Finalmente, Franco Parisi considera más temas que los dos candidatos anteriores y pone foco en la sustentabilidad ambiental, la institucionalidad, el manejo de residuos domiciliario e industrial, la eficiencia energética en las viviendas y la protección de especies nativas de flora y fauna. En temas clave como las políticas hídricas, propone “eliminar los conflictos de interés entre los fiscalizadores y las empresas prestadoras del servicio (empresas concesionadas)” y especifica que “se deberán tener y acreditar cinco años desde su último cargo en órganos del estado o empresas concesionadas para poder trabajar en su contraparte empresas concesionadas u órganos del estado”. En energías renovables, si bien se compropmete a “potenciar” su uso, presenta –como Kast– un discurso habla de las hidroeléctricas, en este caso de “preferir” pequeñas centrales hidroeléctricas por sobre las centrales hidroeléctricas de embalse.
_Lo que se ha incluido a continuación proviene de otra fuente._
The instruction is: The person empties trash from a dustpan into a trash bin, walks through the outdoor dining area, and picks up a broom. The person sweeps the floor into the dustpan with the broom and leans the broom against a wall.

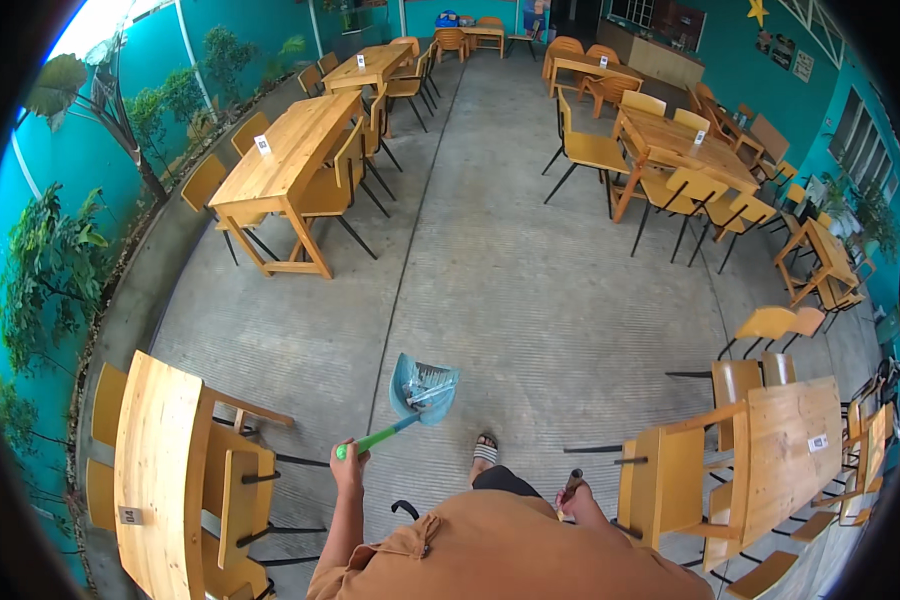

Como políticas más concretas propone impulsar la Ley de Protección y Conservación del Suelo y crear un Centro Unificado de Aplicación Tecnológica para el Ambiente con atribuciones para, por ejemplo, monitorear y fiscalizar los contaminantes aéreos.

Todas las respuestas e interrogantes que plantean las propuestas de los siete candidatos se discutirán este viernes a partir de las 8 de la mañana en el primer debate sobre medioambiente de esta campaña.